Rion succeeded Walden as Packard’s executive director in 2012. He works with a fifteen-member board, nine of whom, according to the bylaws, have to be patients at Packard. Loath to give up direct patient care, he still spends 30 percent of his time working as a doctor.
By the time Rion took over, funding for health care was increasing. It started in 2010 with the Affordable Care Act, aka “Obamacare,” which expanded Medicaid and subsidized health insurance. A few years later, a new program began funding “federally qualified health centers”—places like Packard that accept patients regardless of income or insurance status.

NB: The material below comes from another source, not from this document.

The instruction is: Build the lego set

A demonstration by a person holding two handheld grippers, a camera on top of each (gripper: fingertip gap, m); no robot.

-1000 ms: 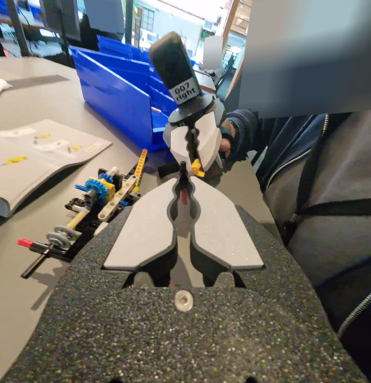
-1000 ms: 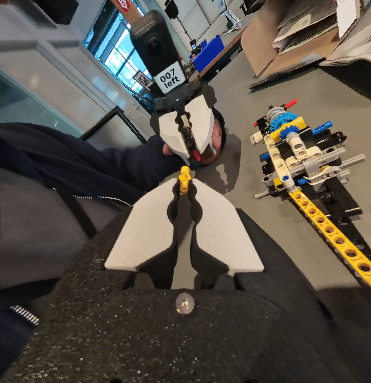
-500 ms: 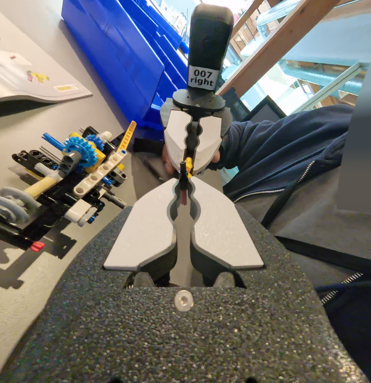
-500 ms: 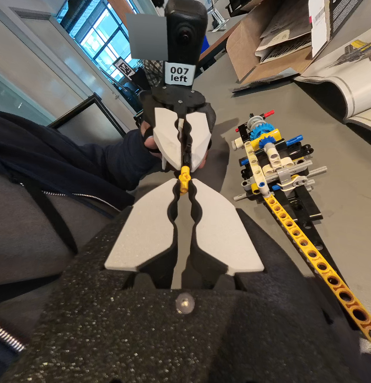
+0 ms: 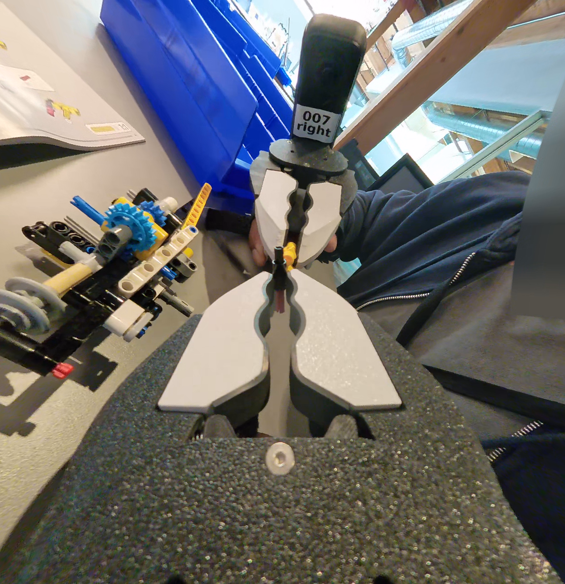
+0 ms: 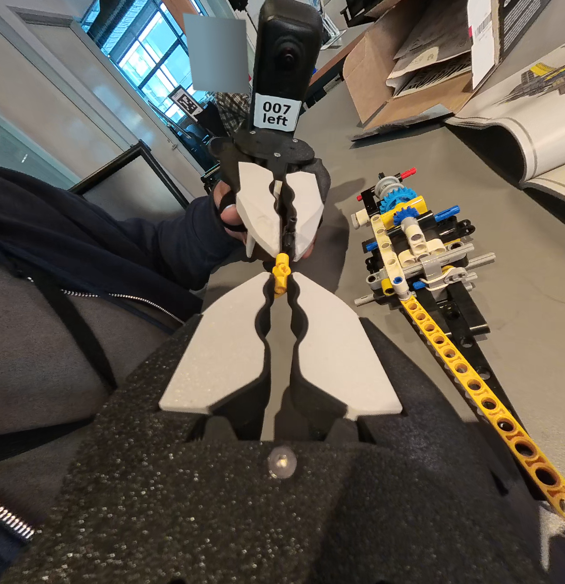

According to VandenBroek, “this was the end of hand-to-mouth funding,” although they still need to do additional fundraising.
With more resources, Packard could provide services it only dreamed of before. It opened four new locations, at 1915 Pauline and 2650 Carpenter in Ann Arbor, and in Ypsilanti at 200 Arnet and the New Covenant Missionary Baptist Church at 2345 Tyler. All are full-service clinics, including mental health treatment. The Packard office closed in 2021, and administration was moved to a building in Pittsfield Twp. donated by health care entrepreneurs Dick and Norma Sarns.
The new funding has allowed Packard Health to bring medical care directly to vulnerable populations, serving people who might be unable or unwilling to come to a clinic. Their clinicians now visit Dawn Farm, Avalon Housing, SafeHouse Center, Jewish Refugee Services, Miller Manor, and the Delonis Center. Delonis has also set up a recuperation center, a place with six beds where patients without another place to stay can recover from an illness. Packard also works with Home of New Vision, which gives gender-specific care for people suffering from addiction.
Pride in what they are doing is not the only reward. In 2023 Rion was named the Michigan Family Physician of the Year by the Michigan Academy of Family Physicians. The Ann Arbor City Council followed suit by giving him an award for his achievements.
Calls & Letters, Apr. 2024
“I wish to correct an inaccurate part of the article entitled the Evolution of Packard Health,” founder Jerry Walden emailed. We’d written that its namesake location on Packard initially opened a branch of his prior employer, the Summit Medical Center.
In fact, Walden writes, “In 1973 I left Summit. A modest ($70K) grant was secured from Model Cities to purchase and remodel 3174 Packard and I founded the not-for-profit Packard Community Clinic. The PCC goal was high-quality medical care for all, especially the underserved in the Ann Arbor–Ypsilanti community.”